What was the initial reception of the franchise in Birmingham to your request?
The franchise was extremely open to my request. Since the G League receives so little media coverage, I think players, coaches and executives are eager to share their stories and experiences. I outlined very clearly the access I needed to do the project and the staff in Birmingham was all for it. Once I got the go-ahead, I packed my bags and moved from New York to Alabama right away.
And the team absolutely kept its word. Beyond games and practices, I was able to observe film sessions, player development meetings, individual workouts, team dinners, road trips and more. I’m so grateful to all of the people I followed for their friendliness and generosity from day one.
What about the G League initially surprised you the most?

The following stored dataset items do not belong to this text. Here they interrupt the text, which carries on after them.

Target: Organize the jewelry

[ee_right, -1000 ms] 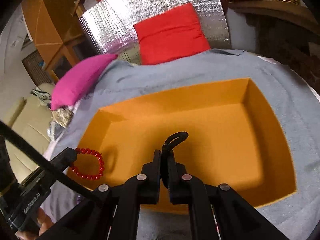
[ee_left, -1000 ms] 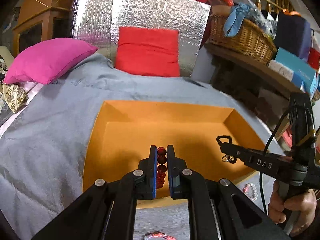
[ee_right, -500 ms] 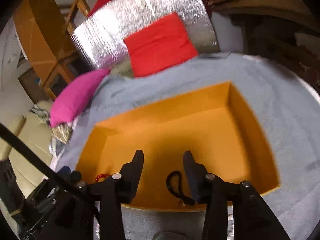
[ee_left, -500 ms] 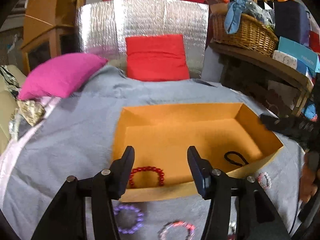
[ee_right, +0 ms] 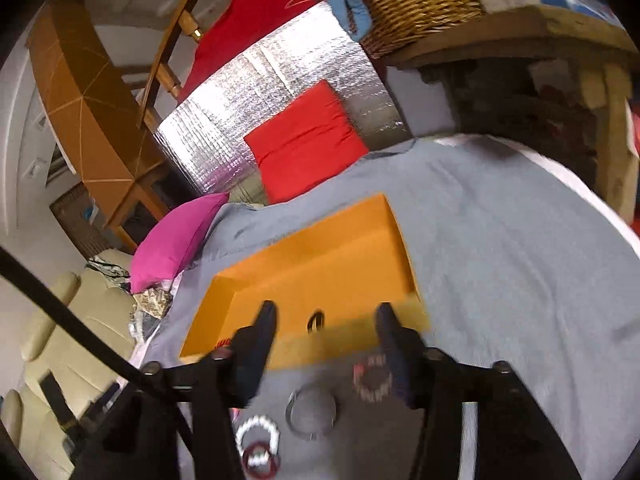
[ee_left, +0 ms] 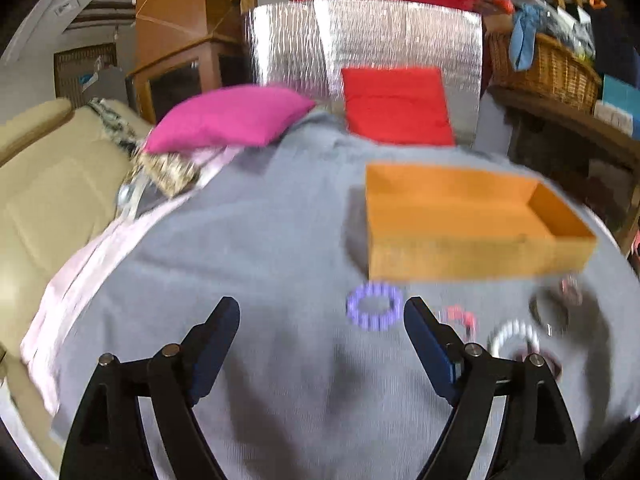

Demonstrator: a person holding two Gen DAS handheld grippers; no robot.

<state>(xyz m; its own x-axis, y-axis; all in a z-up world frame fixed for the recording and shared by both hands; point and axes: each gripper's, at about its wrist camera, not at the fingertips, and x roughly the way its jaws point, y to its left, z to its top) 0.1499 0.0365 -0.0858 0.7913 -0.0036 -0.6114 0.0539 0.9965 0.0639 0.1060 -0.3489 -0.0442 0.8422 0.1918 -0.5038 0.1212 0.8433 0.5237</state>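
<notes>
Looking along the left gripper [ee_left: 322,320]: jaws spread wide, nothing between them, over grey cloth [ee_left: 260,260]. Shallow orange cardboard box [ee_left: 460,256] sits ahead and to the right, long axis running left-right across the view, open side up; contents hidden behind its near wall. On the cloth just in front of the box: purple beaded bracelet [ee_left: 374,307] lying flat near the right fingertip, a blurred red-pink bracelet [ee_left: 462,318] beside it, white bead bracelet [ee_left: 514,338] and thin metal ring bangle [ee_left: 548,314] further right. Motion blur throughout.

Right wrist view: right gripper [ee_right: 326,334] also wide open, holding nothing. Box [ee_right: 304,276] lies straight ahead, long axis slanting from lower left to upper right. Inside it: small black loop [ee_right: 316,321] near the front wall and a sliver of red beads [ee_right: 224,344] at the near-left corner. Outside, between the fingers on the cloth: red-and-white bracelet [ee_right: 372,378], metal bangle [ee_right: 312,410], white bead bracelet [ee_right: 256,438] overlapping a dark red ring [ee_right: 262,462].
</notes>
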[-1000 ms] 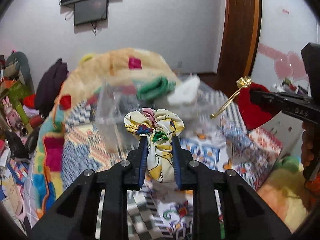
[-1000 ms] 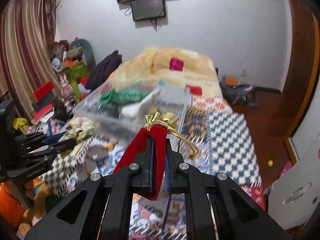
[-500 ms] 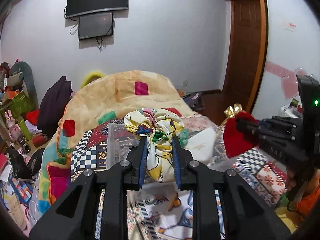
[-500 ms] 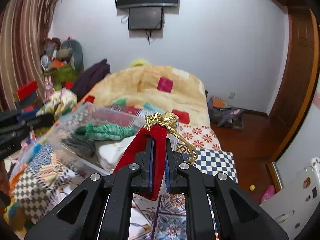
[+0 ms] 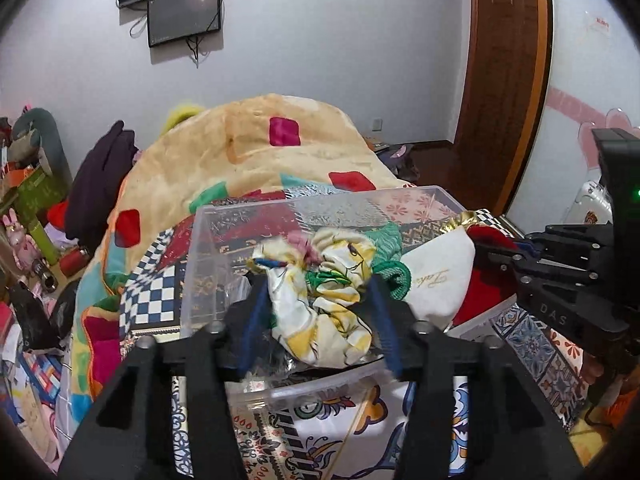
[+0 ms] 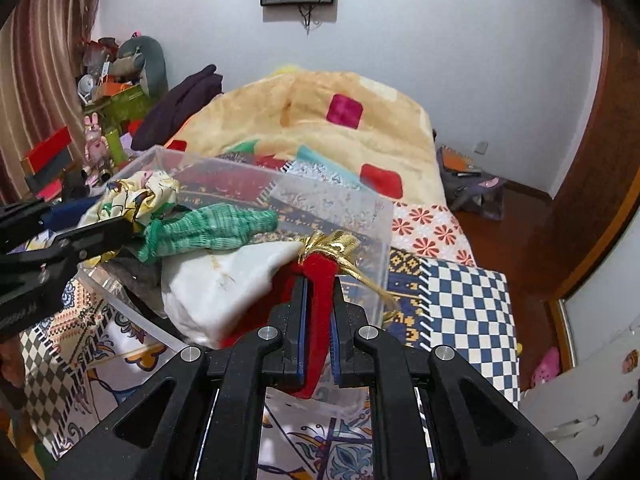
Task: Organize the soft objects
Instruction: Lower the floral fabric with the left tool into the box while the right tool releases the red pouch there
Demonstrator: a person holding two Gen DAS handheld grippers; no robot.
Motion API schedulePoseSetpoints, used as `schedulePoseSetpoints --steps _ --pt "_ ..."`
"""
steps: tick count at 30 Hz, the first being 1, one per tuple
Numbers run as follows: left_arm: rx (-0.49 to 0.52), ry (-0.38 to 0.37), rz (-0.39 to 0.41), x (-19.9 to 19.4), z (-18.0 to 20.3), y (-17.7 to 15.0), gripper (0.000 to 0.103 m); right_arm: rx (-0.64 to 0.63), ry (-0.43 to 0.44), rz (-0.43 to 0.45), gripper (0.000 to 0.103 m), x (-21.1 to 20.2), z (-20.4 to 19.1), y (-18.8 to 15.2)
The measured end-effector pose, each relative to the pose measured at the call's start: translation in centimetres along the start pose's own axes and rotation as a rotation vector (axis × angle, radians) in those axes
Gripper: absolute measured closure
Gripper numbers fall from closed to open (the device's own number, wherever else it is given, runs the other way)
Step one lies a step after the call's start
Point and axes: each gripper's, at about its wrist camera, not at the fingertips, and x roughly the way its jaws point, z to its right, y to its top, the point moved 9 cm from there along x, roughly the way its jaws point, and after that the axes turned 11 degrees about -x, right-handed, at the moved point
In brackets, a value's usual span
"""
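Observation:
A clear plastic bin (image 5: 320, 204) (image 6: 340, 204) stands on the patterned bed. It holds a green knit piece (image 6: 208, 228) (image 5: 394, 268) and a white pouch (image 6: 224, 284) (image 5: 436, 276). My left gripper (image 5: 320, 304) is over the bin with its jaws spread; the yellow floral cloth (image 5: 328, 292) (image 6: 136, 196) sits loosely between them. My right gripper (image 6: 318, 304) is shut on a red velvet pouch (image 6: 318, 280) (image 5: 486, 280) with a gold tie (image 6: 332, 246), at the bin's right side next to the white pouch.
A yellow patchwork blanket (image 5: 256, 148) is heaped behind the bin. Clutter, toys and boxes (image 6: 100, 112) line the left wall by a curtain. A wooden door (image 5: 504, 80) stands at the right, with bags on the floor (image 6: 468, 184).
Both grippers have come down to the bin. The left jaws have opened and the floral cloth has come loose between them. The right gripper brought the red pouch in beside the white pouch.

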Motion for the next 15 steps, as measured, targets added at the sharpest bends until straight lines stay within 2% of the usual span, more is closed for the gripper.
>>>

As I learned more about the path to the NBA for G League players, I realized that most followers of the game don’t truly understand what scouts are looking for in the minors. The iso-heavy, ball-dominant, high-volume scorers aren’t the guys who typically get called up, even if their numbers jump off the page. NBA teams comb the G League for players who fill very specific roles (think 3-and-D), don’t make mistakes, work incredibly hard and contribute to winning basketball.
When former G Leaguer Anthony Tolliver spoke to the team I followed, he emphasized that message: “Realize that the best path to the league is through a role,” he said. “Wherever you go, whatever team you get called up to, you’re not going to be ‘the man.’ You gotta get that in your head.” Only the players who are willing to accept that and adjust their games accordingly end up making it to the NBA.
You didn’t just talk to those with the Squadron, so which interview do you feel gave you the most insight to the G League and why?
It’s tough to narrow it down to just one. In addition to those with the Squadron, I interviewed former G Leaguers (many of whom are now in the NBA, such as Gabe Vincent, Duncan Robinson and Clint Capela), coaches, scouts, executives and more. The book also explores the history of the G League, including anecdotes that reveal how the experience has changed through the years. I spoke to numerous guys who spent considerable time in the minors: Andre Ingram, Renaldo Major, Reggie Hearn, Squeaky Johnson, Maurice Baker, Mo Charlo and, of course, Ron Howard. Those conversations provided a lot of valuable insight into the growth of the league, the path to receiving a call-up and the countless obstacles players face in the pursuit of the NBA.
What pushed you to reach out to Mad Ants legend Ron Howard for the book?
The longer I was embedded in the G League, the more I kept hearing about Ron Howard. You gotta talk to Ron. Have you spoken to Ron yet? Do you know Mr. Mad Ant? I actually was familiar with Howard’s story prior to the season, but definitely didn’t know all the wild details until I tracked him down for an interview. It was one of the most fascinating and enlightening conversations I had while reporting.
Which part of Ron’s story did you find most interesting?
Ron’s entire basketball journey is remarkable, but I focused primarily on the beginning of his G League career. His name pops up in an early chapter about G League tryouts because his legendary run with the Mad Ants actually started with an open tryout back in 2007. If you don’t know that story, please read the feature I wrote about Ron for this website. It’s amazing how close Mr. Mad Ant came to retiring before earning a spot in the minors.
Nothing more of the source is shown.